Sous-thèmes
Article
Le Dalaï-Lama : parcours, enseignement, influence
Le Dalaï-Lama, qui signifie "océan de sagesse", est le dirigeant temporel et spirituel du Tibet. Depuis 1940, Tenzin Gyatso a cette charge. Quel est son parcours ? Quels sont ses principaux enseignements ? Quelle est son influence dans le monde et en Belgique ?
Son parcours
Né en 1935 dans une famille de paysans dans la province d’Amdo au Tibet, Lhamo Dhondrub est reconnu, 2 ans plus tard, comme le 14e Dalaï-Lama. Il est intronisé comme chef spirituel à Lhassa, capitale du Tibet en 1940 et est baptisé Tenzin Gyatso. Il commence sa formation religieuse (qui durera 20 ans).
En 1950, la Chine envahit le Tibet. Le Dalaï-Lama devient chef du gouvernement tibétain et part, 4 ans plus tard en Chine pour rencontrer Mao et tenter une résolution pacifique du conflit, sans succès. En 1959, un révolte tibétaine, durement réprimée par les Chinois, éclate. Le Dalaï-Lama fuit à pied en Inde, à Dharamsala, et met en place le gouvernement tibétain en exil. Les années suivantes, toujours en exil, il lance un appel aux Nations Unies en faveur de l’indépendance tibétaine. Sans succès.
En 1987, il propose un plan de paix et renonce à l’indépendance au profit de l’autonomie tibétaine au sein de la République chinoise. Deux ans plus tard, il reçoit le prix Nobel de la paix. Les négociations avec les Chinois n'ont toujours pas abouti aujourd’hui.
Ses principaux enseignements
S’il se présente comme " un simple moine bouddhiste, ni plus, ni moins ", son rôle est d’agir pour les autres et de diffuser un message d’amour et de paix. Selon lui, la notion de " responsabilité universelle " devrait s’étendre pour que les hommes puissent s’entraider, au-delà des frontières : chacun doit percevoir la souffrance des autres comme sa propre souffrance. " Le but essentiel de la vie est d'être heureux... et la clé de la création d'un monde meilleur réside dans le développement de l'amour et de la compassion pour les autres."
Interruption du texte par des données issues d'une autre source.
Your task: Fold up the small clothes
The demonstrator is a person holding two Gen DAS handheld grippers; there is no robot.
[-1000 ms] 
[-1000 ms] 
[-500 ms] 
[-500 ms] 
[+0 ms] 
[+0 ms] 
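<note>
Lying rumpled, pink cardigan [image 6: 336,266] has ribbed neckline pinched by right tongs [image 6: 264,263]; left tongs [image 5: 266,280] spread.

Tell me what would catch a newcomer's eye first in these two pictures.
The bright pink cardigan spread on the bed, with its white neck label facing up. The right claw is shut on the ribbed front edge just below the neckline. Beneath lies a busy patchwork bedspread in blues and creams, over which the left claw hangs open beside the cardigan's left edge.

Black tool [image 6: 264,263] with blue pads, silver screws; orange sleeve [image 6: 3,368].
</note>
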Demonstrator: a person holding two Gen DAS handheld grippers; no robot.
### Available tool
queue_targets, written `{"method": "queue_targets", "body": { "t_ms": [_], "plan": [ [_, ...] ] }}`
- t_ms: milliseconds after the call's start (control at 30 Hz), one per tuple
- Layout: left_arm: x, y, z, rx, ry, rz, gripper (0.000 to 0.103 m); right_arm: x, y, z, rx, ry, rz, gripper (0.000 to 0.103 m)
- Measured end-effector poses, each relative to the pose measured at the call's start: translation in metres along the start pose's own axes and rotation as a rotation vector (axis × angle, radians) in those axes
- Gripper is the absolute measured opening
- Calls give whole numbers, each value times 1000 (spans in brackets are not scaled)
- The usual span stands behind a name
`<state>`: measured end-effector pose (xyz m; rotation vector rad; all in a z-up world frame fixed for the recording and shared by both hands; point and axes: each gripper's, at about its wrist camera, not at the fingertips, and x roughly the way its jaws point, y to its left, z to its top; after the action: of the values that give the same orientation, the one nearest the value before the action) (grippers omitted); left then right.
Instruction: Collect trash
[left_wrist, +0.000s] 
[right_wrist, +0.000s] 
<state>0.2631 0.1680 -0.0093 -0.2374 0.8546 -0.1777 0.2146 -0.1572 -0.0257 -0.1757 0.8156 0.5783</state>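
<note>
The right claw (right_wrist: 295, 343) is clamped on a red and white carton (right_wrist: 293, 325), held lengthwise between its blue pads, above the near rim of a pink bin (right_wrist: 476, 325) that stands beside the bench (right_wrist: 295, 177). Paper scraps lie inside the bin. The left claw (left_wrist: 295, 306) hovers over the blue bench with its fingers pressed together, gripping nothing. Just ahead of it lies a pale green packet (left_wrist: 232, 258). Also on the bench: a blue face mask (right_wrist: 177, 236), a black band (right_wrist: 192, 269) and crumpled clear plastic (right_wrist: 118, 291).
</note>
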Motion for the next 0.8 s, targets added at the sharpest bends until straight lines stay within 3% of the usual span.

Face aux Chinois, il a toujours refusé l’utilisation de la violence : " parce que la violence est contre la nature humaine et parce que, avec une grande puissance comme la Chine, les seules relations viables sont celles qui sont fondées sur l’amitié ". Il est également favorable au dialogue des religions et a rencontré plusieurs fois le Pape et d’autres dignitaires religieux.
Le 14e Dalaï-Lama est un réformateur (c’est-à-dire favorable aux changements), autant au niveau politique (voir l’article sur le Tibet) que religieux. Il essaye de concilier la modernité et les traditions tibétaines. Il est par exemple revenu sur ses déclarations concernant l’homosexualité, en affirmant que si cette pratique sexuelle peut être nuisible (car elle n’a pas pour objet la reproduction mais le plaisir des sens), les homosexuels ne doivent pas être condamnés. Par contre, il considère l’avortement comme un acte répréhensible (sauf si la vie de la mère est en danger) et défend l’usage du préservatif comme " méthode non violente de contrôle de la natalité ".
Son influence
L’autorité religieuse du Dalaï-Lama est limitée, en principe, à la première des quatre écoles du bouddhisme tibétain, celle des Gelugpa (les " bonnets jaunes ", moins de 2% des bouddhistes). Mais le Dalaï-Lama a reçu les plus hauts enseignements de toutes les principales écoles du bouddhisme tibétain. De plus, face à l’annexion du Tibet par la Chine, il devient le représentant du peuple et de la culture tibétaine. Toutefois, certains Tibétains contestent sa politique de " voie médiane " en soulignant que la non-violence n’a eu aucun succès face à la Chine.
En Europe, l’influence du bouddhisme tibétain est grandissante. Aujourd’hui, il y a environ 20.000 bouddhistes en Belgique. Le séjour du Dalaï-Lama en 2006 attire les foules : sa conférence prévue au Sportpaleis d’Anvers, qui peut accueillir 12.000 personnes, est sold-out depuis plusieurs semaines ! Même pour les laïcs, il est l’un des grands représentants de la non-violence dans le monde. Pourtant, si de plus en plus de personnes admirent sa grandeur d’âme et son combat, aucun État n’a encore reconnu officiellement le gouvernement tibétain, pour ne pas s’attirer les foudres de la puissante Chine.